Preprocess Planet data for training.

The data is split into a cross-validation, a validation-test and a test set:

- `cross-val` is meant to be used for train and validation
- `val-test` (5%) random leave-out for testing the randomness distribution shift of the data
- `test` leave-out region for testing the spatial distribution shift of the data

Each split is stored as a zarr group, containing a x and a y dataarray. The x dataarray contains the input data with the shape (n_patches, n_bands, patch_size, patch_size). The y dataarray contains the labels with the shape (n_patches, patch_size, patch_size). Both dataarrays are chunked along the n_patches dimension. This results in super fast random access to the data, because each sample / patch is stored in a separate chunk and therefore in a separate file.

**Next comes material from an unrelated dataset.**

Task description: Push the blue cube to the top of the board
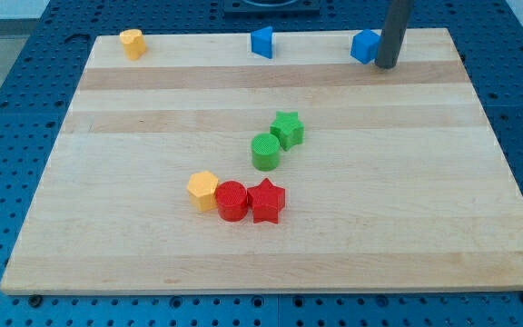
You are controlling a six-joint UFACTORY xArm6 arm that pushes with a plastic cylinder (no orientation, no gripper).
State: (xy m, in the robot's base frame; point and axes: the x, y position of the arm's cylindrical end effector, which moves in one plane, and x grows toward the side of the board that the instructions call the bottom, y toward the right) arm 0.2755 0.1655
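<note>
Pale wooden board [271, 245] filling most of the view, laid on a blue perforated table [25, 73]. Dark rod coming down from the view's top right, with my tip [386, 66] planted on the board at its top edge; no jaws there to open or close, just a bare rod end pressed against the right side of the blue cube [364, 45]. Blue cube at the top of the board, toward the view's right, touching the rod. Further left along the same top edge, a second blue block [261, 42], wedge-like in outline, well apart from the cube. Near the top left corner, a yellow block [133, 44], shape hard to make out. In mid-board, green star [288, 129] touching green cylinder [265, 152] just below and to its left. Lower down, a touching row: yellow hexagonal block [203, 190], red cylinder [231, 200], red star [267, 200].
</note>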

Through the parameters test_val_split and test_regions, the test and validation split can be controlled. To test_regions can a list of admin 1 or admin 2 region names, based on the region shapefile maintained by https://github.com/wmgeolab/geoBoundaries, be supplied to remove intersecting scenes from the dataset and put them in the test-split. With the test_val_split parameter, the ratio between further splitting of a test-validation set can be controlled.

Through exclude_nopositve and exclude_nan, respective patches can be excluded from the final data.

Further, a config.toml file is saved in the train_data_dir containing the configuration used for the preprocessing. Addionally, a labels.geojson file is saved in the train_data_dir containing the joined labels geometries used for the creation of the binarized label-masks, containing also information about the split via the mode column.

The final directory structure of train_data_dir will look like this:

train_data_dir/
├── config.toml
├── cross-val.zarr/
├── test.zarr/
├── val-test.zarr/
└── labels.geojson

Parameters:

  • bands (list[str]) –

    The bands to be used for training. Must be present in the preprocessing.

  • data_dir (pathlib.Path) –

    The directory containing the Planet scenes and orthotiles.

  • labels_dir (pathlib.Path) –

    The directory containing the labels.

  • train_data_dir (pathlib.Path) –

    The "output" directory where the tensors are written to.

  • arcticdem_dir (pathlib.Path) –

    The directory containing the ArcticDEM data (the datacube and the extent files). Will be created and downloaded if it does not exist.

  • tcvis_dir (pathlib.Path) –

    The directory containing the TCVis data.

  • admin_dir (pathlib.Path) –

    The directory containing the admin files.

  • preprocess_cache (pathlib.Path, default: None ) –

    The directory to store the preprocessed data. Defaults to None.

  • device (typing.Literal['cuda', 'cpu'] | int, default: None ) –

    The device to run the model on. If "cuda" take the first device (0), if int take the specified device. If "auto" try to automatically select a free GPU (<50% memory usage). Defaults to "cuda" if available, else "cpu".

  • dask_worker (int, default: min(16, multiprocessing.cpu_count() - 1) ) –

    The number of Dask workers to use. Defaults to min(16, mp.cpu_count() - 1).

  • ee_project (str, default: None ) –

    The Earth Engine project ID or number to use. May be omitted if project is defined within persistent API credentials obtained via earthengine authenticate.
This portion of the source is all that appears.